The Juke’s claimed consumption for a combined cycle is 5.8L/100km, ours crept up to 7.9L/100km – even with plenty of highway driving – due to the extra loading asked of the engine around town.
Here, there’s no low-speed, short-shifting from the transmission as the car settles well at both 80- and 100km/h and even manages short bursts of acceleration if you need to overtake.
The steering that felt good around town shines even more as the Juke feels balanced and well-mannered on undulating regional roads and highways.
Like an animal freed from captivity, it is as though the wide open spaces of ‘big Australia’ give the Juke a new lease on life. A real raison d’etre if you will.
While supporting regular content production as well as Drive TV shoots, our very own Photographer Ted spent plenty of time behind the wheel of the Juke and had the following thoughts to share…
|2022 Nissan Juke Ti Energy Orange|
|Boot volume||422L / 1305L|
|Towing capacity||1250kg braked, 648kg unbraked|
Photographer Ted’s thoughts
Sufficed to say I have clocked more than a handful of miles in the little Juke!
The thing that without a doubt made the biggest positive impact on me was the driving position. I’m tall (194cm), and contrary to the small car’s size, I found the seating to be really good.
The low-slung and heavily bolstered seats mixed with the steering wheel that has both tilt and telescopic adjustment meant I could feel snug and comfortable in there, even on the longest of drives.
I spent most of my time in the Juke driving long distances with it fully loaded with gear, and didn’t mind the it around town once I figured out how to smooth things out with that gearbox, but was most happy driving it on an open road that had a bit of character.
Overall, I found the Juke pretty good to be in.
Did I want more power? Yes. Did I want more space? Not really. Was the cabin any good? Absolutely. Was it surprisingly fun? Yes, it was!
|2022 Nissan Juke Ti Energy Orange|
|Engine configuration||1.0-litre three-cylinder turbo petrol|
|Power||84kW @ 5250rpm|
|Torque||180Nm @ 2400rpm|
|Transmission||Seven-speed dual-clutch automatic|
|Drive type||Front-wheel drive|
|Key competitors||Mitsubishi ASX | MG ZST | Ford Puma|
Regardless of environment or role too, there are some features of the Juke that worked well.
The BOSE Surround stereo is better than many competitors, and the Apple CarPlay integration is easy to use. There’s plenty of information presented in the instrument display and the driver assistance tech is easy to use and good on a long trip.

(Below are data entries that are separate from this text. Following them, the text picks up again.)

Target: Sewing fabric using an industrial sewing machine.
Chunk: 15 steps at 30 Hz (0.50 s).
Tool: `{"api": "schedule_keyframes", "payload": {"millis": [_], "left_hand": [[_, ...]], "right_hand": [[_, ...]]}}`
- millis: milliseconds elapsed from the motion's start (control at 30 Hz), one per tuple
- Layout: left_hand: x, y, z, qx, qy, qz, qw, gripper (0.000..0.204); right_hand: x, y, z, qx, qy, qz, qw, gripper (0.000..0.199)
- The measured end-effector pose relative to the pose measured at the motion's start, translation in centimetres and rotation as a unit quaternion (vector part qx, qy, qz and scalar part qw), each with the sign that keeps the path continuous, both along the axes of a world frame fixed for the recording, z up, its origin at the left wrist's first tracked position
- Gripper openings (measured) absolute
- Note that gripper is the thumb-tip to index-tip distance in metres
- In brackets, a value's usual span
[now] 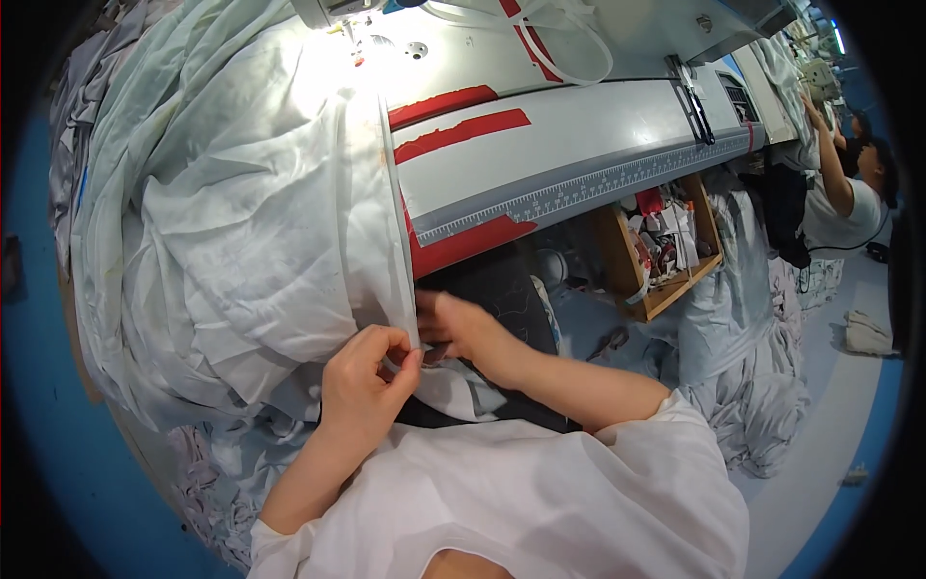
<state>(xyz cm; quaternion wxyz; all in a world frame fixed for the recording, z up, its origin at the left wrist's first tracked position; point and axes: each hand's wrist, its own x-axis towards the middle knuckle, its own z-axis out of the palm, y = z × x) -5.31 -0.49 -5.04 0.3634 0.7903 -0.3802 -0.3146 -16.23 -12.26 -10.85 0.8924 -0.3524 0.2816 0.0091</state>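
Observation:
A large pale white-green cloth (pixel 251 232) drapes over the left of the sewing table and hangs down toward me. Its straight, folded right edge runs from under the sewing machine (pixel 333 12) to my hands. My left hand (pixel 367 376) is closed in a pinch on the lower end of that edge, thumb against forefinger. Just right of it, my right hand (pixel 463 333) reaches to the same edge. Its fingertips are blurred and partly behind the cloth, so their grip is unclear.
A printed ruler strip (pixel 579 179) lines the table's front edge, beside red tape (pixel 463 135). Small scissors-like clippers (pixel 693 101) lie at the right. Below hangs an open wooden drawer (pixel 661 251) of small items. Heaped cloth (pixel 743 357) and another person (pixel 844 198) are farther right.

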Motion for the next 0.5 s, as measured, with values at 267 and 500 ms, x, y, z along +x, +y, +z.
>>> {"api": "schedule_keyframes", "payload": {"millis": [267, 500], "left_hand": [[0.0, 1.5, -0.8, -0.054, 0.057, 0.018, 0.997, 0.007], [-0.7, 2.0, -1.7, -0.218, 0.31, 0.189, 0.906, 0.015]], "right_hand": [[0.8, -0.1, 1.5, -0.029, 0.034, 0.02, 0.999, 0.035], [0.0, 0.1, -2.9, -0.33, -0.007, 0.124, 0.936, 0.026]]}}
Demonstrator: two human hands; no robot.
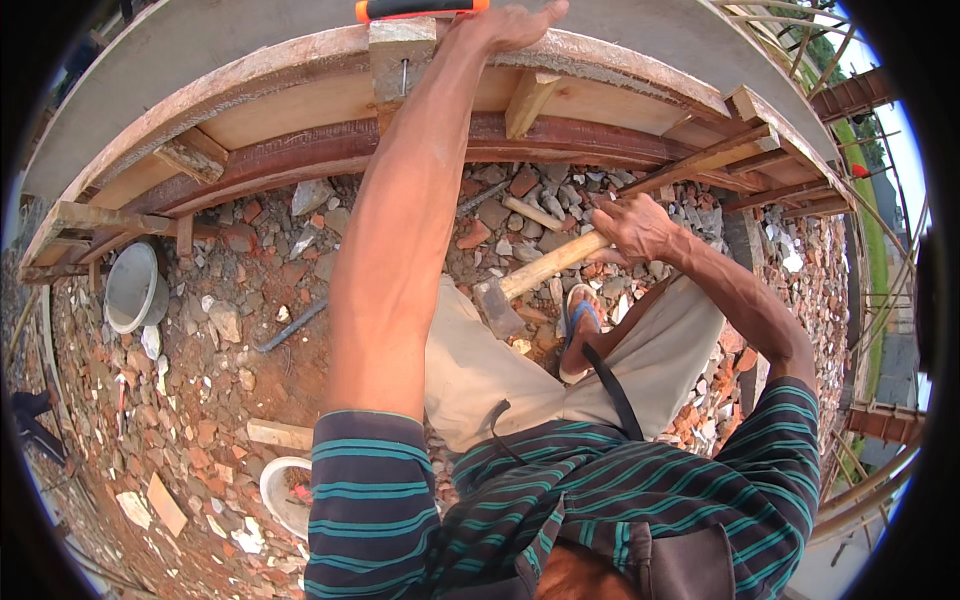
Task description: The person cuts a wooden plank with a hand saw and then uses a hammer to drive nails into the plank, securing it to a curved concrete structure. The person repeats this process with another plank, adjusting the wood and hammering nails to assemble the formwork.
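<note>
My left hand (510, 27) reaches the top edge of the timber formwork (300, 68), palm down with a digit stretched out. It holds nothing that I can see; the picture's upper edge is close to it. Just left of it an orange-and-black tool (420, 9) of unclear kind lies across a wooden block (402, 55). A nail (404, 77) sticks out of that block's face. Low in front of the boards, my right hand (635, 228) is closed round the wooden handle of a hammer (550, 267). The hammer's heavy head hangs down to the left, above the rubble.
Broken brick and stone (215, 400) cover the ground. A grey bucket (137, 287) and a white bucket (288, 495) stand at the left. A metal bar (292, 325) and a timber offcut (280, 433) lie there. My sandalled foot (581, 330) stands among the stones. Wooden braces (710, 160) jut out at right.
</note>
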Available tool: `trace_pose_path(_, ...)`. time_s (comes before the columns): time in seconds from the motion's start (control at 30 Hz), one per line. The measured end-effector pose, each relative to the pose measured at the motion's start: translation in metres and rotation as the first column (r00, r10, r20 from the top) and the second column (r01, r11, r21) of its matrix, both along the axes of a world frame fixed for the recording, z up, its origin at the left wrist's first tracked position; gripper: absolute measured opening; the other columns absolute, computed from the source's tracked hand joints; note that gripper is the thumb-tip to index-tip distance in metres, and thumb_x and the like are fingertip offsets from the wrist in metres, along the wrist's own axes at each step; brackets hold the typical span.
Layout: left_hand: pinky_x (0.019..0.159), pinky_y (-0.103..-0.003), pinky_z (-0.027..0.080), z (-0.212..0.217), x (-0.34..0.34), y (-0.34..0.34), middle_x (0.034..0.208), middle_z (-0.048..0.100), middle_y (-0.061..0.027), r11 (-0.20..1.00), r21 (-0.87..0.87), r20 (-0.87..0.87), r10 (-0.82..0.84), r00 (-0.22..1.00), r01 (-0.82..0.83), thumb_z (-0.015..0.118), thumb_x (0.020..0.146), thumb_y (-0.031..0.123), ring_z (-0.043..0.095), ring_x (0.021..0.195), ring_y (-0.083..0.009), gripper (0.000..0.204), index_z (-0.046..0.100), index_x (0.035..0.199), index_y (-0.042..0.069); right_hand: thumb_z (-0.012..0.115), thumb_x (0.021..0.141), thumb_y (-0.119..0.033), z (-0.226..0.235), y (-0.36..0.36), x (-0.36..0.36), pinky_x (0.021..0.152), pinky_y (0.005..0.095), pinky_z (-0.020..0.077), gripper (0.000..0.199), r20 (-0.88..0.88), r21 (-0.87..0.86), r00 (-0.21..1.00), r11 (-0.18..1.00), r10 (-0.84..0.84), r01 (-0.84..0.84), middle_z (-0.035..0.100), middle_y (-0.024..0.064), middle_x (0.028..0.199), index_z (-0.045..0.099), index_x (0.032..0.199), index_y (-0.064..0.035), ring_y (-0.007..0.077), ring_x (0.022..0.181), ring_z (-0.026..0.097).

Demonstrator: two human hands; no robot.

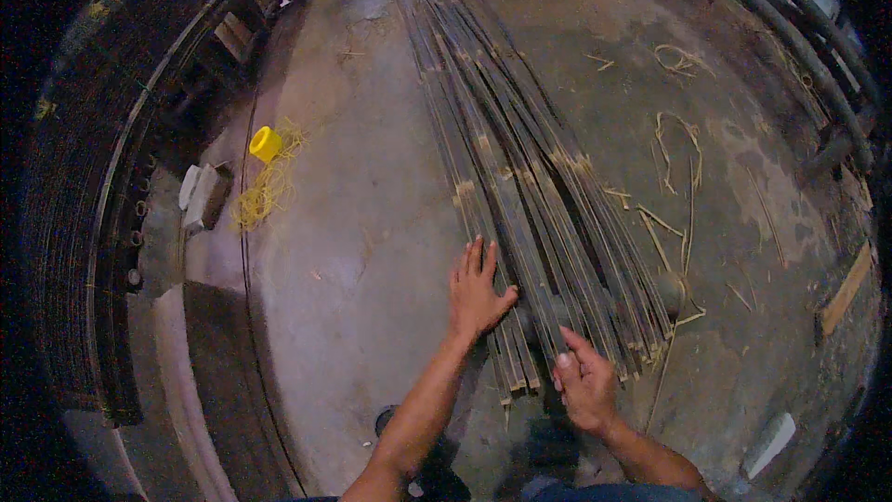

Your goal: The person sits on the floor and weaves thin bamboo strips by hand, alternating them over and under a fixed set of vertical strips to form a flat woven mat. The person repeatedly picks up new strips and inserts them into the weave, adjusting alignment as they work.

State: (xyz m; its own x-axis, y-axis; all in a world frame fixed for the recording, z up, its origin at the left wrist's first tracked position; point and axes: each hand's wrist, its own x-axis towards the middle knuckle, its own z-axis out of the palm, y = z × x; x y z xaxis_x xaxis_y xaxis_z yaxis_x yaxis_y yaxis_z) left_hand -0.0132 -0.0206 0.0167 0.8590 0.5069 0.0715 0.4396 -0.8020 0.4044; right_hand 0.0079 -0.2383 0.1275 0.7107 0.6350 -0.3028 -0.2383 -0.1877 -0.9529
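A workshop, it is seeming: a concrete floor (pixel 358 260) is carrying a spread of long, jointed strips (pixel 534 188) down its middle, pale offcuts (pixel 688 209) are littering its right side, yellow twine (pixel 258 200) is tangling toward its left edge, and massed dark rods (pixel 65 251) are lining that edge.

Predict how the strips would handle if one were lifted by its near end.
The strips look long and thin, so one would probably sag and flex. Its narrow width suggests little weight. Lying close alongside others, it may drag neighbours along.
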Motion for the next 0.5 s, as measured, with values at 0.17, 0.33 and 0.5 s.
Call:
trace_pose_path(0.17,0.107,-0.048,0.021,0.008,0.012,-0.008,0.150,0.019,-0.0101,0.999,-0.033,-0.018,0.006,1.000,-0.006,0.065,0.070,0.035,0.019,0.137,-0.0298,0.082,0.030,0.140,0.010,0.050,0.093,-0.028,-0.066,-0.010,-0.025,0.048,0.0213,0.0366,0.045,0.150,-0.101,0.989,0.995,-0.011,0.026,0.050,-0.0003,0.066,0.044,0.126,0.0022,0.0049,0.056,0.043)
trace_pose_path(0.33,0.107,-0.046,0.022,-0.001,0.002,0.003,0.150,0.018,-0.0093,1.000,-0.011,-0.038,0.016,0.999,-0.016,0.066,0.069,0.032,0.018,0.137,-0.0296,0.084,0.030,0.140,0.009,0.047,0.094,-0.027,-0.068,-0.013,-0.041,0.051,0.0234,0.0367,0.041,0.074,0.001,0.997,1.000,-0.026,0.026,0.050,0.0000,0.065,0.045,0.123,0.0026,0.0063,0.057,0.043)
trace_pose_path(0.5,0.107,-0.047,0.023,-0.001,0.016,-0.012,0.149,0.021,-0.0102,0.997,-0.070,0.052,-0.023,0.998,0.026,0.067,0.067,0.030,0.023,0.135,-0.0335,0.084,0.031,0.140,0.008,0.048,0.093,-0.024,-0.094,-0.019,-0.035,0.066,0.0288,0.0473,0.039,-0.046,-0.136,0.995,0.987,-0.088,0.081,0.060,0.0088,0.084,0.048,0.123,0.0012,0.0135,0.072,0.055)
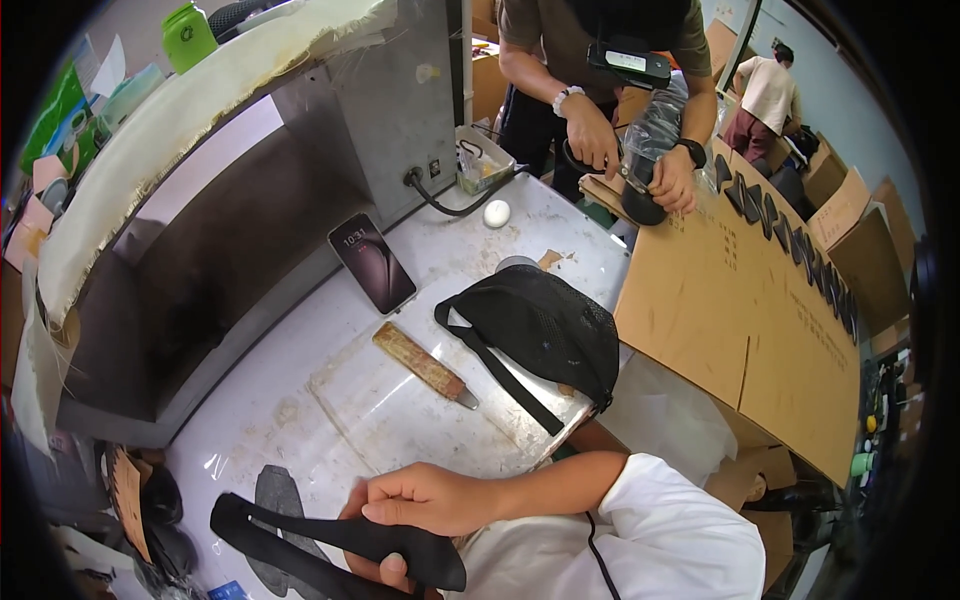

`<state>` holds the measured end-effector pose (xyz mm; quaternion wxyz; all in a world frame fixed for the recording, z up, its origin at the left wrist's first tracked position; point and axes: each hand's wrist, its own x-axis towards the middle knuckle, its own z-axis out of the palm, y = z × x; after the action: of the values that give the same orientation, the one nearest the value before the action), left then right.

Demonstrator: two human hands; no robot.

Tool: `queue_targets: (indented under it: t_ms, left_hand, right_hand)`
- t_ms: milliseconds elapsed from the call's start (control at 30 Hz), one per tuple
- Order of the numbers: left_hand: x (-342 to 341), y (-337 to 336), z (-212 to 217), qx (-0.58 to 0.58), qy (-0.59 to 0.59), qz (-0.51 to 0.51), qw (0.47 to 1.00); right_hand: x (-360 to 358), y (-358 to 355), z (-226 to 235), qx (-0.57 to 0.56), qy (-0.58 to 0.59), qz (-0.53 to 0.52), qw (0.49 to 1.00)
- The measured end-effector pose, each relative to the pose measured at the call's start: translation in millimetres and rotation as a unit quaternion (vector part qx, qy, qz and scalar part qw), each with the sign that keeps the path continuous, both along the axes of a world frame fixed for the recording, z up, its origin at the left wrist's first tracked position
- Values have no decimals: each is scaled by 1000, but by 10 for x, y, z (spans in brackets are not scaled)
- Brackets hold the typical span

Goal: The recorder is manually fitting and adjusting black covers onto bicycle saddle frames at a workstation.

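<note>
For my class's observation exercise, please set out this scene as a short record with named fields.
Surface: white, stained table
Right hand: holds a folded black strip
Left hand: cannot be told apart for certain
Partly behind strip: grey flat piece
Tool: knife with wrapped handle, lying on table
Beside knife: phone, screen lit; black mesh item with a strap
Beyond: small round white object
Across table: co-worker's two hands, at a dark rounded item
</note>
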<state>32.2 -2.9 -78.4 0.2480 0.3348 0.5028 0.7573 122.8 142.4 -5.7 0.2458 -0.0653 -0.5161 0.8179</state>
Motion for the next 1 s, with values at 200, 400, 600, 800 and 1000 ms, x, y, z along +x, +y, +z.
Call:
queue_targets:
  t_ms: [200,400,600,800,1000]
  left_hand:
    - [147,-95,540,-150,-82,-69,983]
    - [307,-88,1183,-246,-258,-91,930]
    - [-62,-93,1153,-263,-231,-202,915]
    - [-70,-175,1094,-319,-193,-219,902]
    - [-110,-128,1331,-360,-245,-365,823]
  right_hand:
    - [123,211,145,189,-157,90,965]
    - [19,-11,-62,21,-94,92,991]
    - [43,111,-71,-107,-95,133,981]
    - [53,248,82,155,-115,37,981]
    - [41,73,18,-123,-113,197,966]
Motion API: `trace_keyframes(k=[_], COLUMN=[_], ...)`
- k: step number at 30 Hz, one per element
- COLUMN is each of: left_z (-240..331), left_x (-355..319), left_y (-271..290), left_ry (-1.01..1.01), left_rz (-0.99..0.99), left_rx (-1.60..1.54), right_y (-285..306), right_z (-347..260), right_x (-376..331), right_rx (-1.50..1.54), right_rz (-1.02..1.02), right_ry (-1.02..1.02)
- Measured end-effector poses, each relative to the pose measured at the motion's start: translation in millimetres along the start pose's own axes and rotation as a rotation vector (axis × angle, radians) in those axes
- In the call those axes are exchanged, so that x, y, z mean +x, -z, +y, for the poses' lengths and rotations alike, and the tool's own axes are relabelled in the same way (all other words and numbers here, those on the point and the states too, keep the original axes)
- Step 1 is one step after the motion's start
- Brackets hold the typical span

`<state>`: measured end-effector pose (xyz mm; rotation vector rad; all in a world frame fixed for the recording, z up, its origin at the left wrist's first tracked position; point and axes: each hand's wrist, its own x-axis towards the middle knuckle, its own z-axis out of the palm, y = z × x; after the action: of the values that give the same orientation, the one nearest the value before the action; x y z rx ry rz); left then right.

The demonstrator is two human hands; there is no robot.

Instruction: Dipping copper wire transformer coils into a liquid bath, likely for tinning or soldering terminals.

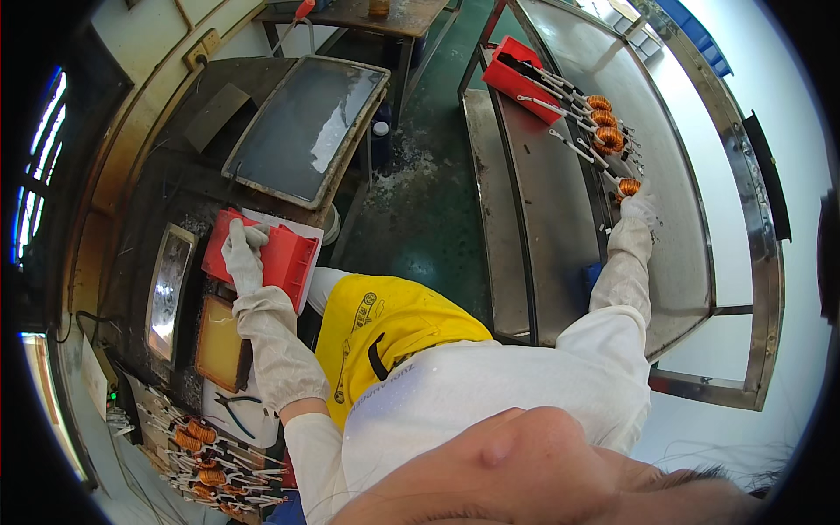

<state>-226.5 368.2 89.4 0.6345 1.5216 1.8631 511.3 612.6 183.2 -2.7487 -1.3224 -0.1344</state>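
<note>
Left hand: the gloved left hand (241, 249) lies flat on top of a red bin (262, 254), fingers together and spread over its upper edge; whether they curl round the rim is hidden from here.
Red bin: it sits on the dark, grimy table (175, 175) at the person's left, just below a large grey metal tray (306, 127); what is inside cannot be seen.
Right hand: the gloved right hand (639, 207) is stretched out to the steel table (560, 201) on the right, right against a copper coil (627, 186). Closed on it or only touching? I cannot tell, the fingers are too small and bunched.
Coils: more copper coils (604, 122) line up beyond it with white leads, running toward a second red bin (516, 70).
Lower left: a heap of coils (201, 464) and blue-handled pliers (236, 407), partly cut off by the rim.
Foreground: a yellow apron (385, 332); blurred skin fills the bottom edge.
</note>
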Motion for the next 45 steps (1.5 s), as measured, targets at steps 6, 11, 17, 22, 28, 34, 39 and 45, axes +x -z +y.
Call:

We ended up putting some 10,000km on the 2022 Nissan Juke Ti over six months, so it worked hard. And while we got used to how to drive effectively in town, it was the dynamic capability shown in an extra-urban environment where it really shone.
As a country car then, the Juke makes quite a bit of sense.
|Fuel Usage||Fuel Stats|
|Fuel cons. (claimed)||5.8L/100km|
|Fuel cons. (on test)||7.9L/100km|
|Fuel type||95RON unleaded|
|Fuel tank size||46L|
There are over 150 Nissan dealers around Australia, so there’s good regional support, and there are plenty of buyers who need a smaller car to live with day-to-day, yet need to put good distances under the wheels on a regular basis.
In our Aesop fable analogy, Country Mouse, after spending time in the city, worked out he didn’t need the glitz and glamour of the fast-paced life that Town Mouse had introduced, and that a more managed pace, with a lot less stress, was where he preferred to live.
Perhaps not a direct metaphor for Juke, sure, but it at least reminds us that sometimes it is good to know where you fit so you can stick to what works the best.
If you live in a regional area, and need to spend a bit of time on the road,but don’t really want to drive a big car, then take a look at a Nissan Juke.